The shift from the traditional ways of employment to freelance work did not happen overnight, but the true potential of freelancing was revealed almost instantly when the COVID-19 pandemic hit. People realized that the world is more interconnected than ever in its current state, which largely obviates the need for physical proximity. As things stand, you do not have to be a fortuneteller to foresee that freelance work will become exponentially more important as technology advances. All work that can be completed on a computer will most likely remain remote, as freelance work is the most economically feasible and environmentally friendly solution out there. The companies adapting to this new world order will achieve better worker satisfaction, which will translate into better work output.

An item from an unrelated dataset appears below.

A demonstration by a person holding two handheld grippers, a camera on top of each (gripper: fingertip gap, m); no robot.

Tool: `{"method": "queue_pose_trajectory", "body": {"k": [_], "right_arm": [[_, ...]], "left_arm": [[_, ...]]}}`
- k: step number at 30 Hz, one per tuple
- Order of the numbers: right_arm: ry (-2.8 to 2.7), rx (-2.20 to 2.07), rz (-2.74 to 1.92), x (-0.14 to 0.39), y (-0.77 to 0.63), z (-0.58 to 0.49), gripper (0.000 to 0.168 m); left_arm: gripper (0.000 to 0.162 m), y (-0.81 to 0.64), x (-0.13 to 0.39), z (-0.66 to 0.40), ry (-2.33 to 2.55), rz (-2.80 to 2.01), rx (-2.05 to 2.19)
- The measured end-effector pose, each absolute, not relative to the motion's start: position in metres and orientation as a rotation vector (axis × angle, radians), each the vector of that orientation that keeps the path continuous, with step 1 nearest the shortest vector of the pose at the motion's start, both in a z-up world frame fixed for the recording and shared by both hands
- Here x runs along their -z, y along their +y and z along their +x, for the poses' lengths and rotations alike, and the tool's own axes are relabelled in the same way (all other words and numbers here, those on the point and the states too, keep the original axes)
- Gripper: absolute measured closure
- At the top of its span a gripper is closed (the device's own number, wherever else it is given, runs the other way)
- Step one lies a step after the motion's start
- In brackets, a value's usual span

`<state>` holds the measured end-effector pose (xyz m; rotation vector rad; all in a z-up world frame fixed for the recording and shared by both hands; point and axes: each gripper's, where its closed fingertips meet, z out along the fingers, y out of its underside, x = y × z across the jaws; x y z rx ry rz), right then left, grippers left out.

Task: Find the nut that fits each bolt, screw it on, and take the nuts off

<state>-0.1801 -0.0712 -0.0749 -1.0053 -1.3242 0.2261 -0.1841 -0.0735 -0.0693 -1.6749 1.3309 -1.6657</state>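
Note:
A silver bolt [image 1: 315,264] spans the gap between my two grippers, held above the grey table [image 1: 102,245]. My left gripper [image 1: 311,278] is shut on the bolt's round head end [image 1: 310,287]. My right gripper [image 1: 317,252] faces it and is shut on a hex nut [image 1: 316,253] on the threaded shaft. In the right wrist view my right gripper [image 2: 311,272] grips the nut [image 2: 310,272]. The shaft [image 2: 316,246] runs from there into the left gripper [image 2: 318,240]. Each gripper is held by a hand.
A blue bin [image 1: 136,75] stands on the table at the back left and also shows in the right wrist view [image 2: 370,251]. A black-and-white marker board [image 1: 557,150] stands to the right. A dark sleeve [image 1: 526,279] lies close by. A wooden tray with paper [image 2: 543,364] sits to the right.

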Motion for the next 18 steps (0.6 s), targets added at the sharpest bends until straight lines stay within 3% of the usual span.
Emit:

I am not saying that the traditional way of doing business will die overnight or go wholly obsolete; on the contrary, it will likely grow into its own niche by providing a human touch in an increasingly virtual business landscape. Nevertheless, the companies that resist the winds of change without compromise will be hard hit. This is why each business must ask a simple question while approaching any given task: Can it be done remotely without sacrificing quality? If the answer is a resounding yes, it may be time for a change. If the answer is a "maybe", then the potential ramifications of each option should be weighed carefully before taking action. If the answer is no, then the decision-maker can face the future with the confidence of having done their due diligence.
A balance must be struck as we transition from the traditional modes of communication to virtual and globally integrated modes of communication. Any given business can begin by asking this particular question:
"Will we survive the freelance era?"
If you can say yes with a peaceful mind, rest assured that your business will thrive. If not, the death knell may toll for your business.